Recorded data section start

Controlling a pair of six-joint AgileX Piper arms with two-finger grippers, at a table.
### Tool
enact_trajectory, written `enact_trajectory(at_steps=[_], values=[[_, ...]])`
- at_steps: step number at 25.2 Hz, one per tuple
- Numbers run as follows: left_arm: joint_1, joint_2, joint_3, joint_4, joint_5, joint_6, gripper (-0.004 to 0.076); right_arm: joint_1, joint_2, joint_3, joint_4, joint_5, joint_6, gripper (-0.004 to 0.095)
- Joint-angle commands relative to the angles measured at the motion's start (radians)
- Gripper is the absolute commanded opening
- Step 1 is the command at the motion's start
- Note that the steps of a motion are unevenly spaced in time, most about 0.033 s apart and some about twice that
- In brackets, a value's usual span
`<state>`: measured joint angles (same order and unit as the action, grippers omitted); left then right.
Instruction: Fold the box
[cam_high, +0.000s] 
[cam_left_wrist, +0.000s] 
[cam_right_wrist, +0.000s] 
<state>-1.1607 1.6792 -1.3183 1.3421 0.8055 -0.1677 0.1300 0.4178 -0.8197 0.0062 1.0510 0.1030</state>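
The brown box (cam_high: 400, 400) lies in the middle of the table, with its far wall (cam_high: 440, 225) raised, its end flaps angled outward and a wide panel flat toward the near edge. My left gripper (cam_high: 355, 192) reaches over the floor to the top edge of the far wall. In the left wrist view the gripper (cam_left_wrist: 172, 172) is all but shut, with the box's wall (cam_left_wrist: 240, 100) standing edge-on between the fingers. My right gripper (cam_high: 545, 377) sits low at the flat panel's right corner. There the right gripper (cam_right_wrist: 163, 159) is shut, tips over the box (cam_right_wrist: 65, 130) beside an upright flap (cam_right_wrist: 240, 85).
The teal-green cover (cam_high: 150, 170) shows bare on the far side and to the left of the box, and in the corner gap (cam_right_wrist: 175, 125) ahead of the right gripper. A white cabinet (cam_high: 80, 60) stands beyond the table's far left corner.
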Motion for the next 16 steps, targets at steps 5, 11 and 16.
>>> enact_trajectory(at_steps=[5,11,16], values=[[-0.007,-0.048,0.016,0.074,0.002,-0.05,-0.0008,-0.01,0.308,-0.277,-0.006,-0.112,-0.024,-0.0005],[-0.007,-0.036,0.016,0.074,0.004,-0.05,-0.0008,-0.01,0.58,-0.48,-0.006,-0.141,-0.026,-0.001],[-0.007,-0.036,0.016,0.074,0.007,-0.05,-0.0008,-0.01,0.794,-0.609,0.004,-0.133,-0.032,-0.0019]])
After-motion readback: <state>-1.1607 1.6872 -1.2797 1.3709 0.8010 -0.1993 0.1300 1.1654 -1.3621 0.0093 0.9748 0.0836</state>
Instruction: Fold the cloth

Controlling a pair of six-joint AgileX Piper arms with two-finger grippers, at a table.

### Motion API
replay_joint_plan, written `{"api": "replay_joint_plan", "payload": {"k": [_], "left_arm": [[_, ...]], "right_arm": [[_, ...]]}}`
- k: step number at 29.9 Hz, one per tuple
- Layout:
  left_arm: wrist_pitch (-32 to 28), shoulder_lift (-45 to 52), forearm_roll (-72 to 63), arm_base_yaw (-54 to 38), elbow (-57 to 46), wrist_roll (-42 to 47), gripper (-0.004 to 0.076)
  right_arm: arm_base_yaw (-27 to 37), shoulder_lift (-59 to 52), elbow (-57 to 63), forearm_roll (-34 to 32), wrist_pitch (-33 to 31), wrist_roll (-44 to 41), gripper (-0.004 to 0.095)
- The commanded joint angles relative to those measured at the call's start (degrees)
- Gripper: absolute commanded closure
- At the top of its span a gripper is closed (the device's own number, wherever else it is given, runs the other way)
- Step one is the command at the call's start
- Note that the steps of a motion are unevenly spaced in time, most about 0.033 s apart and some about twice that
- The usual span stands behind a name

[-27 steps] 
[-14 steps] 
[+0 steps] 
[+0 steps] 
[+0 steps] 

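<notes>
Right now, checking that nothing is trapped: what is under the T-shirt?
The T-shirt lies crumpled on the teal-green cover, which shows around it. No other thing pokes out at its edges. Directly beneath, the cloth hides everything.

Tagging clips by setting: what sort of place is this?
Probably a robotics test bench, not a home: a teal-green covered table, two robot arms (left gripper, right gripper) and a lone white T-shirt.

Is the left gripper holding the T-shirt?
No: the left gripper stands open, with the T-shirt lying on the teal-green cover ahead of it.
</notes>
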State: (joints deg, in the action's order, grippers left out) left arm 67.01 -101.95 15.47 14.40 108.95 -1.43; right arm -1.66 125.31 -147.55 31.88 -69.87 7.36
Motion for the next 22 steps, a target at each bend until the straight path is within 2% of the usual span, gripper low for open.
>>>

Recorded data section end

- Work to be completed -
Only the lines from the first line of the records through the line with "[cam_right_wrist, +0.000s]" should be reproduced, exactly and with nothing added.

- Exercise output -
Controlling a pair of six-joint AgileX Piper arms with two-finger grippers, at a table.
### Tool
enact_trajectory, written `enact_trajectory(at_steps=[_], values=[[_, ...]])`
- at_steps: step number at 25.2 Hz, one per tuple
- Numbers run as follows: left_arm: joint_1, joint_2, joint_3, joint_4, joint_5, joint_6, gripper (-0.004 to 0.076); right_arm: joint_1, joint_2, joint_3, joint_4, joint_5, joint_6, gripper (-0.004 to 0.095)
- Joint-angle commands relative to the angles measured at the motion's start (radians)
- Gripper is the absolute commanded opening
- Step 1 is the command at the motion's start
- Note that the steps of a motion are unevenly spaced in time, most about 0.033 s apart and some about twice that
- In brackets, a value's usual span
`<state>`: measured joint angles (same order and unit as the action, grippers omitted); left then right.
Instruction: Fold the box
[cam_high, +0.000s] 
[cam_left_wrist, +0.000s] 
[cam_right_wrist, +0.000s] 

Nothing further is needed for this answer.